**TASK GOAL**: A stretch of the entries below is to be set down exactly, running from the line with "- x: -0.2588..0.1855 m" through the line with "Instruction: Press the", both included, and no other line.

========================================

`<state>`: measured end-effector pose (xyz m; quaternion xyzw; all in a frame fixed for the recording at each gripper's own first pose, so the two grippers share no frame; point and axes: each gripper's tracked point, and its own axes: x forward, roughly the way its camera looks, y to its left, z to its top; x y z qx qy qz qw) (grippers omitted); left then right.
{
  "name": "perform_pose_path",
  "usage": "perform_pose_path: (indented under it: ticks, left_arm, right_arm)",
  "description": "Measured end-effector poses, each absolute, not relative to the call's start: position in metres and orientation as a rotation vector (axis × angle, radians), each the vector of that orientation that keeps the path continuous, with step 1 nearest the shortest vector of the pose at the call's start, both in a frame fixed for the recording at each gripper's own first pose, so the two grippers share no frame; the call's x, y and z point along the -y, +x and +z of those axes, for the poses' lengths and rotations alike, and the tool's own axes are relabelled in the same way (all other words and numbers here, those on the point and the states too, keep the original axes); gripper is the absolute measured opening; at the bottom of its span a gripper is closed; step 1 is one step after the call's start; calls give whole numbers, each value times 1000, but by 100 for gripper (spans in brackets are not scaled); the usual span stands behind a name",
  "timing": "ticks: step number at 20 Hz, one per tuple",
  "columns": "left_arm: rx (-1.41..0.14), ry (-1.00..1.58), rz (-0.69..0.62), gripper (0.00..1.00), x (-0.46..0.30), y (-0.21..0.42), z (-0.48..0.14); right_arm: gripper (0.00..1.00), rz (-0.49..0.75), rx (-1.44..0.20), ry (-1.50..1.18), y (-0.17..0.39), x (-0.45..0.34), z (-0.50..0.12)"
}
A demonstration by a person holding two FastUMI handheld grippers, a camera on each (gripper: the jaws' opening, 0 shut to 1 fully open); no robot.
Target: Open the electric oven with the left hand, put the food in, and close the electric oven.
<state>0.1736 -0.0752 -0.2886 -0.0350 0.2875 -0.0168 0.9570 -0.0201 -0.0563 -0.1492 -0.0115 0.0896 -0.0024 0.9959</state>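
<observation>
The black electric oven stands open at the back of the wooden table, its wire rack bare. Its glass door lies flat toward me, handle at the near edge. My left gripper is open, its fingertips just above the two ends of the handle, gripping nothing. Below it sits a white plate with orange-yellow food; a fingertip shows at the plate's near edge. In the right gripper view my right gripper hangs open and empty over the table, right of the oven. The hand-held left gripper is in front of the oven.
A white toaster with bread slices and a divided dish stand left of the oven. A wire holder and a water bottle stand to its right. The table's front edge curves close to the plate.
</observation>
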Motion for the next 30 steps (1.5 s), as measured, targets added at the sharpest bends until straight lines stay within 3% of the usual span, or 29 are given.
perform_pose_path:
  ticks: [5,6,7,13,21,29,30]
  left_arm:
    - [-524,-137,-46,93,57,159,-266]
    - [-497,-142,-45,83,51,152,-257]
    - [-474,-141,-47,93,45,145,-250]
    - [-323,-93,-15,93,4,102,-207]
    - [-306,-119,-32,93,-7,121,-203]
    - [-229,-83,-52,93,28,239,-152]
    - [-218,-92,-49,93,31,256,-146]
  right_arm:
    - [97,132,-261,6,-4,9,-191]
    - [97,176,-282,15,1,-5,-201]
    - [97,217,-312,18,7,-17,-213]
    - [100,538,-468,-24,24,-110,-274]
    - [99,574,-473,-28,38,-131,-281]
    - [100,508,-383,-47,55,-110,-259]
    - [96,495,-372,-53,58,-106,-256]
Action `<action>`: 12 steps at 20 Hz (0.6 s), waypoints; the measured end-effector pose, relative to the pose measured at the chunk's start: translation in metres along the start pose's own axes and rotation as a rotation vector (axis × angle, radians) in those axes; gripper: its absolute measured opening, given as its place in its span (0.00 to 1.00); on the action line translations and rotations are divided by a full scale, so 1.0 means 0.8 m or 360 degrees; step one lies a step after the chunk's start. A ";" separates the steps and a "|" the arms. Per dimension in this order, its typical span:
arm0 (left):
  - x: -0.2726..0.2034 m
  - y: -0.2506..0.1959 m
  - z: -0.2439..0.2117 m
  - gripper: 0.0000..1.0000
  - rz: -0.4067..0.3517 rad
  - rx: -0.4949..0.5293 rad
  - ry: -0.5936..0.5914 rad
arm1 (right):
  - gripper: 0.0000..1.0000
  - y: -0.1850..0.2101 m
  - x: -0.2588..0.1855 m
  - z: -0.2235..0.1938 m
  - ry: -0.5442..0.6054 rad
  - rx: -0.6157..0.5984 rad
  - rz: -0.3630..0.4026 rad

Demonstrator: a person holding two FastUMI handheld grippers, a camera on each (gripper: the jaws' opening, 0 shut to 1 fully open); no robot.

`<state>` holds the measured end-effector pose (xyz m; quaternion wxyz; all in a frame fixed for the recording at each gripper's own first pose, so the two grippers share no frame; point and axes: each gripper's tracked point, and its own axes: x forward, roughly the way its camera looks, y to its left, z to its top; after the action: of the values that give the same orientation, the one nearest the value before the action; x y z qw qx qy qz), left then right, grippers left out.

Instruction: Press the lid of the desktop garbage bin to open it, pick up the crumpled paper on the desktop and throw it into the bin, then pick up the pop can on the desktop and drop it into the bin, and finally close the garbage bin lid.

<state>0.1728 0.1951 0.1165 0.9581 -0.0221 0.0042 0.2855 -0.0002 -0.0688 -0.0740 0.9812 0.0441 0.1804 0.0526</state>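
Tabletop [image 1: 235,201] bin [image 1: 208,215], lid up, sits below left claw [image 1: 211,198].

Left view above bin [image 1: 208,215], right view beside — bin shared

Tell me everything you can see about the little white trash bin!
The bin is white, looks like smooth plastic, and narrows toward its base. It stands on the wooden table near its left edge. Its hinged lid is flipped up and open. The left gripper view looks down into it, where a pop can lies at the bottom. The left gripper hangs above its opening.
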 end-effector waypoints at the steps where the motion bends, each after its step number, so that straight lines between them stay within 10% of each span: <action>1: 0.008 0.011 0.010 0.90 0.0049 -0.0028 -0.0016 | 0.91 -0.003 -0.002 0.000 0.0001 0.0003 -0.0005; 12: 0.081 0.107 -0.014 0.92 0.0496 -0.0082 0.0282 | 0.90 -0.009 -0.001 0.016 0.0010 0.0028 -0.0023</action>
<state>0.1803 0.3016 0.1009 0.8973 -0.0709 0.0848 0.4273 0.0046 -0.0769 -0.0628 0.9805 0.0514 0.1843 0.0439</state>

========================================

**OUTPUT FOR THIS EXERCISE**:
  - x: -0.2588..0.1855 m
  - z: -0.2235..0.1938 m
  - ry: -0.5442..0.6054 rad
  - rx: -0.6157..0.5984 rad
  - rz: -0.3630..0.4026 rad

Demonstrator: a person holding two FastUMI handheld grippers, a camera on each (gripper: the jaws' opening, 0 shut to 1 fully open); no robot.

`<state>` holds the measured end-effector pose (xyz m; quaternion wxyz; all in a frame fixed for the recording at each gripper's own first pose, so the two grippers share no frame; point and axes: each gripper's tracked point, and its own axes: x forward, roughly the way its camera looks, y to its left, z to its top; after the action: of the values that give the same orientation, the one nearest the value before the action; x y z qw qx qy qz), left then right, grippers left out.

Instruction: Press the lid of the desktop garbage bin to open it, pick up the crumpled paper on the desktop and throw it into the bin, then pick up the pop can on the desktop and drop it into the bin, and finally close the garbage bin lid.

At this point, the answer is complete.